*TASK TO COMPLETE*:
Reproduce the data below in full. Nothing should differ from the original.

*** Opening THE DATA ***

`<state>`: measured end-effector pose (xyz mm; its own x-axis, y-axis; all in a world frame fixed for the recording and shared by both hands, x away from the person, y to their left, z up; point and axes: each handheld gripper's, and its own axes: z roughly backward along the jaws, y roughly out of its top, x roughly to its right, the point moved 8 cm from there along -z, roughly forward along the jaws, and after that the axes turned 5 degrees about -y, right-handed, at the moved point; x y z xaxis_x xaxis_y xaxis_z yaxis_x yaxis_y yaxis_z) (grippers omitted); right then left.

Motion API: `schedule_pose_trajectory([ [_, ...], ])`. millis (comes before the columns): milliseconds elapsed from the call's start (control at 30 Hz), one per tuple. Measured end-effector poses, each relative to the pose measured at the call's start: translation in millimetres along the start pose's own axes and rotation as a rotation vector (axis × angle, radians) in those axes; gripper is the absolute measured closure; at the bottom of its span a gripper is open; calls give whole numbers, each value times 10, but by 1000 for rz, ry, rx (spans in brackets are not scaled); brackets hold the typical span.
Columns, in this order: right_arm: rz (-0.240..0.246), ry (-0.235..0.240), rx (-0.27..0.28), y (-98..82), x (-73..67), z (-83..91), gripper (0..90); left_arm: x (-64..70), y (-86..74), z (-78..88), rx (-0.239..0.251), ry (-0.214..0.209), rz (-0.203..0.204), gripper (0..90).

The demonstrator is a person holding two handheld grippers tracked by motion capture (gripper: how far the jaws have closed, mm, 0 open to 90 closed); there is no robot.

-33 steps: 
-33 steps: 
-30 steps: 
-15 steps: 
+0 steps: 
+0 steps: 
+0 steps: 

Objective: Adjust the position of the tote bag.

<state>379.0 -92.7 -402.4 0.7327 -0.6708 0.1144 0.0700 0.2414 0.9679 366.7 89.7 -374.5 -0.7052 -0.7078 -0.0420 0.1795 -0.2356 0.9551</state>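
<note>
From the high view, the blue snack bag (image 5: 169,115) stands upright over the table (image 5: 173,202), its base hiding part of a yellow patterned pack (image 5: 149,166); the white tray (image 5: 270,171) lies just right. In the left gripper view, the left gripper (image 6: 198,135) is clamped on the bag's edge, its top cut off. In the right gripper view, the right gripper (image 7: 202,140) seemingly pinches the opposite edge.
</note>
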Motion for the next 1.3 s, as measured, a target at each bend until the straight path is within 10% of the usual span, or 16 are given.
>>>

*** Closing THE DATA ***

*ANSWER BELOW*:
`<state>`: measured end-effector pose (xyz mm; its own x-axis, y-axis; all in a world frame fixed for the recording and shared by both hands, x away from the person, y to their left, z up; point and axes: each handheld gripper's, and its own axes: z roughly backward along the jaws, y roughly out of its top, x roughly to its right, the point moved 8 cm from there along -z, roughly forward along the jaws, and after that the axes turned 5 degrees about -y, right-handed, at the moved point; x y z xaxis_x xaxis_y xaxis_z yaxis_x yaxis_y yaxis_z) (grippers omitted); right then left.

Motion API: `schedule_pose_trajectory([ [_, ...], ])`. millis (comes before the columns): milliseconds elapsed from the call's start (control at 30 Hz), one per tuple. Measured end-effector poses, each relative to the pose measured at the call's start: translation in millimetres along the start pose's own axes and rotation as a rotation vector (axis × angle, radians) in those axes; gripper is the absolute measured closure; at the bottom of its span a gripper is open; calls give whole numbers, each value times 10, but by 1000 for rz, ry, rx (spans in brackets are not scaled); brackets hold the typical span.
Columns, in this order: right_arm: rz (-0.240..0.246), ry (-0.235..0.240), rx (-0.27..0.28), y (-98..82), x (-73..67), z (-83..91), gripper (0..90); left_arm: x (-64..70), y (-86..74), z (-78..88), rx (-0.239..0.251), ry (-0.214..0.209), rz (-0.203..0.204), gripper (0..90).

The demonstrator is a person holding two handheld grippers tracked by motion capture (gripper: how far the jaws have closed, mm, 0 open to 90 closed); there is no robot.

-33 steps: 
-33 steps: 
-30 steps: 
-15 steps: 
+0 steps: 
+0 steps: 
+0 steps: 

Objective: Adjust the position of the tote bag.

<state>379.0 -92.7 -402.4 0.7327 -0.6708 0.1144 0.0700 0.2414 0.9679 366.7 89.7 -374.5 -0.7052 -0.7078 -0.0420 0.1795 -0.2356 0.9551</state>
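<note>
From the high view, the blue snack bag (image 5: 169,115) stands upright over the table (image 5: 173,202), its base hiding part of a yellow patterned pack (image 5: 149,166); the white tray (image 5: 270,171) lies just right. In the left gripper view, the left gripper (image 6: 198,135) is clamped on the bag's edge, its top cut off. In the right gripper view, the right gripper (image 7: 202,140) seemingly pinches the opposite edge.
</note>
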Motion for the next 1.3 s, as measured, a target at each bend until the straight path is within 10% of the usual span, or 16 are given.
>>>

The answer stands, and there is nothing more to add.